If there is ever a time and a place that you know the answer to a directional question, it is when you are at work. While bicycle messengers my not have formal training in communication skills, they are good at giving directions. And they won’t give you the crazy directions you usually get from strangers.

“Ok, you are here, go down I think about 7 blocks, you know you are getting close when you see a Wendy’s. Now don’t turn at the Wendy’s, go past the Wendy’s another block and turn there. I think it’s Harvard St. Go left past an Indian food restaurant, then an Ace Hardware and then you should see….”

I never understood why people giving directions would give more landmarks than street directions. So, next time you are lost ask a bicycle messenger. The conversation most likely go like this.

YOU: Hi, I’m lost, can you help me find the Hampton Suites?

MESSENGER: Do you have the address.

YOU: Yes, it’s 1234 Street, Anywhere

MESSENGER: Perfect, go straight, take a left on 3rd, get in the right lane, go up to Ivy Street make a right, it will be the 2nd building on your right.

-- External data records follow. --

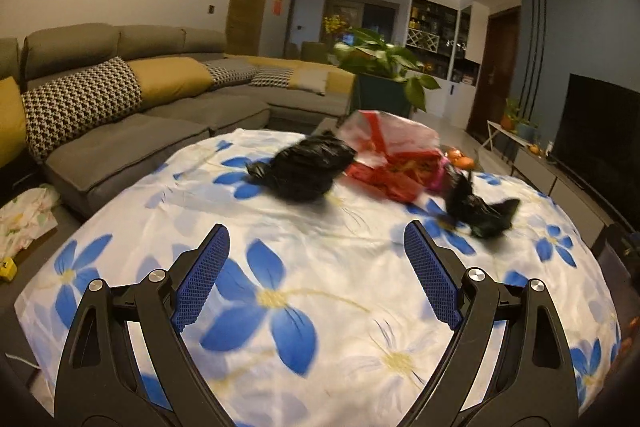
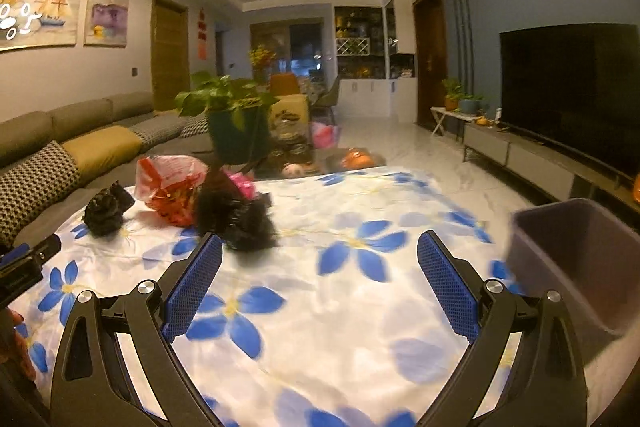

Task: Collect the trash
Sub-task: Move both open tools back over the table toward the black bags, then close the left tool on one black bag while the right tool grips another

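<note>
Trash lies on a table under a white cloth with blue flowers (image 1: 280, 299) (image 2: 340, 327). A crumpled black bag (image 1: 304, 171) (image 2: 104, 211) sits left of a red and white plastic bag (image 1: 388, 147) (image 2: 172, 187). A second black bag (image 1: 480, 211) (image 2: 236, 215) lies to the right, with a pink wrapper (image 1: 438, 179) (image 2: 242, 185) behind it. My left gripper (image 1: 316, 235) hovers open, short of the bags. My right gripper (image 2: 320, 239) is open too, its left fingertip just below the second black bag. Both hold nothing.
A grey-purple bin (image 2: 580, 259) stands at the table's right edge. A potted plant (image 2: 236, 131) and a glass table with fruit (image 2: 356, 159) are behind the trash. A grey sofa (image 1: 140, 131) runs along the left, a TV (image 2: 568, 87) along the right.
</note>
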### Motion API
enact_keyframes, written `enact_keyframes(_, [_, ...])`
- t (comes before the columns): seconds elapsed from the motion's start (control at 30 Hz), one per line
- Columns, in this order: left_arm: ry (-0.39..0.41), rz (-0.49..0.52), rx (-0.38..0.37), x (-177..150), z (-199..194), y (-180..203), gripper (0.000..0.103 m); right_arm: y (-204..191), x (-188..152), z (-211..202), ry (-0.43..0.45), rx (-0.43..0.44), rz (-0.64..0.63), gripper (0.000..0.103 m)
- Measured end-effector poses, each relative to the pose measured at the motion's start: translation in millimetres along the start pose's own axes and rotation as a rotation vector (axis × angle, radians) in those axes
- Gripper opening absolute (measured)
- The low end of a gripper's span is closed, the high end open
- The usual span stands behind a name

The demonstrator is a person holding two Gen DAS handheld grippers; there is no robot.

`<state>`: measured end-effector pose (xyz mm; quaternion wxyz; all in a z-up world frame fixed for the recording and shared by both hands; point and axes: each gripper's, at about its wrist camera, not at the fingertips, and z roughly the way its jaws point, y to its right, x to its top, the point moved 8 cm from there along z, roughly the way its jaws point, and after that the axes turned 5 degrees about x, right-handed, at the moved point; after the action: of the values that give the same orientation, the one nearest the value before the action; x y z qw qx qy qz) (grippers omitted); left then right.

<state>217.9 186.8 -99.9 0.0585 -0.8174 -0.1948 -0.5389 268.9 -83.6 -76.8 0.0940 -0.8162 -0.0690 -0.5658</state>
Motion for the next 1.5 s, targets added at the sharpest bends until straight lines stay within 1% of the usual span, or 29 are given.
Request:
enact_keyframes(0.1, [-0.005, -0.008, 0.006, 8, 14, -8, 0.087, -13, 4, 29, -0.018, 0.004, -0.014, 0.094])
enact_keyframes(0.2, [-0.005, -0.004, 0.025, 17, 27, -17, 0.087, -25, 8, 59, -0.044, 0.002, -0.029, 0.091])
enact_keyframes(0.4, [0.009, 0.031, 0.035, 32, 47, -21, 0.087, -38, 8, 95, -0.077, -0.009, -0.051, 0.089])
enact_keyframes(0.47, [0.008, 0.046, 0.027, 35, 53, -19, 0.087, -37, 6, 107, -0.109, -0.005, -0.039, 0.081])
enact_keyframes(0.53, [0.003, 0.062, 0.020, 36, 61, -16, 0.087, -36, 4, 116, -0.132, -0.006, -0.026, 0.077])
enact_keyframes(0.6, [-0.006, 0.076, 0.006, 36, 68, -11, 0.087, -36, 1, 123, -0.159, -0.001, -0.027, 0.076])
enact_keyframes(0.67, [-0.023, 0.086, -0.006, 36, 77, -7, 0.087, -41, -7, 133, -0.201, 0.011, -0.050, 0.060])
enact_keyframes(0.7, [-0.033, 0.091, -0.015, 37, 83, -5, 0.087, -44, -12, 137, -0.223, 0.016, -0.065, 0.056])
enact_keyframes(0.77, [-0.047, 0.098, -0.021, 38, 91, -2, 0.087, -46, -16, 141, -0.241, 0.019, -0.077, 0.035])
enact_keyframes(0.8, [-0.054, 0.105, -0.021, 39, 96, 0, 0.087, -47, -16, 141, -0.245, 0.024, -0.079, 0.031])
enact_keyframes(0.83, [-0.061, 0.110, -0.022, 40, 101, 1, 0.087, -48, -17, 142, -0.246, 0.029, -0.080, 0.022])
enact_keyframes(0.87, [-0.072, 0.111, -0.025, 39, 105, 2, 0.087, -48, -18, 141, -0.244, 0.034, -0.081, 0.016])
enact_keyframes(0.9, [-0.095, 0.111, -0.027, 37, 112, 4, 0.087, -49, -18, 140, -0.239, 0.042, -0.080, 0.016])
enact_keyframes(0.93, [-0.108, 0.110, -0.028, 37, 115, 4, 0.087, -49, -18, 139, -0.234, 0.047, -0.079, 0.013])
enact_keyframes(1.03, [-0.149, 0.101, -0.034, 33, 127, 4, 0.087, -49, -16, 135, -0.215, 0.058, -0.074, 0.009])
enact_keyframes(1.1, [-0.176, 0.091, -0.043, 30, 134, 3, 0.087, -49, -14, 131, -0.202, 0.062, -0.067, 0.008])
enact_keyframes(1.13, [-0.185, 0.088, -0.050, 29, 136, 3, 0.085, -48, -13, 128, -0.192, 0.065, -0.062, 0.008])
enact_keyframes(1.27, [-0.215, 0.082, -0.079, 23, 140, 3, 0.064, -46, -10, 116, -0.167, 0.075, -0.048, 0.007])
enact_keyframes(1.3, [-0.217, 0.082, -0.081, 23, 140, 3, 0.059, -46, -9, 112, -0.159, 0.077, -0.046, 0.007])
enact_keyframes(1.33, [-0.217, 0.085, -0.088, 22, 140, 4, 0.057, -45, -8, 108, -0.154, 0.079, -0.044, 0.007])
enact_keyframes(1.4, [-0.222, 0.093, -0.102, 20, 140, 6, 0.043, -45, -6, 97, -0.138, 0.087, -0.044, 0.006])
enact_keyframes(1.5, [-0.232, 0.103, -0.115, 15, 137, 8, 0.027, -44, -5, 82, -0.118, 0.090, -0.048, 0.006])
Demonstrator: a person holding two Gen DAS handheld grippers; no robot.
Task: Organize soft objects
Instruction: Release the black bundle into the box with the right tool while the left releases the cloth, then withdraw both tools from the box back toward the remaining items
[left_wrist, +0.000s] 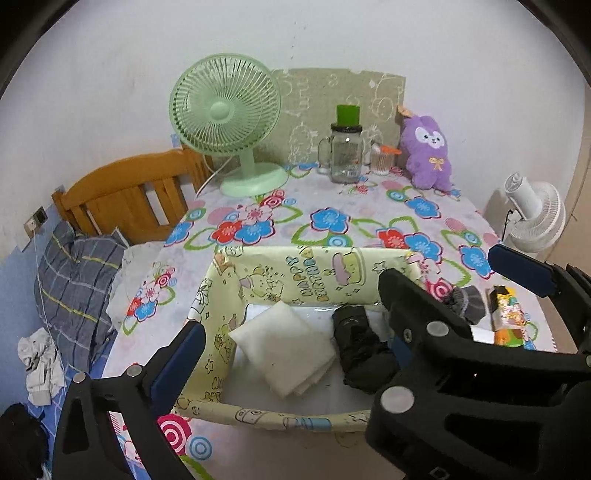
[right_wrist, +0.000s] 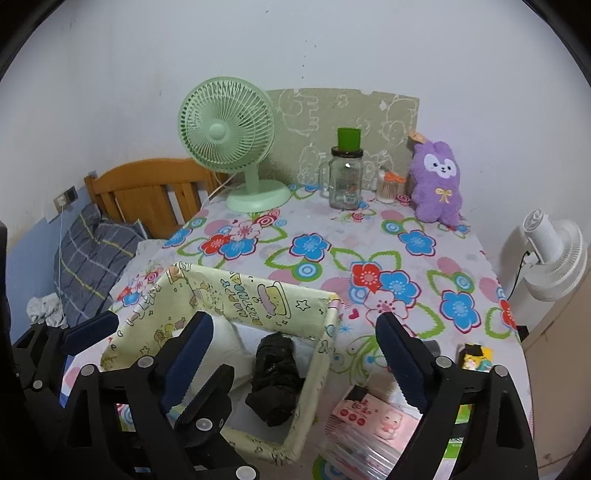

Meanwhile, in the picture below I caught Rick giving directions to a delivery driver in a white van lost downtown. Haven’t these people heard of a thing called a map?
ask a cyclist for directions

It’s not just giving directions messengers are good at. It’s communicating direction. I really don’t think I’ve ever riden with a messenger that uses both hands to ride their bike. We are always talking with our hands, and pointing and gesturing. Or even worse, texting with both hands, while holding a conversation with a friend while heading to our next pick up. Here Squid is showing me our next turn. Of course I can’t watch where I am going or even look forward because I am riding and filming. You can see me reflection in the back.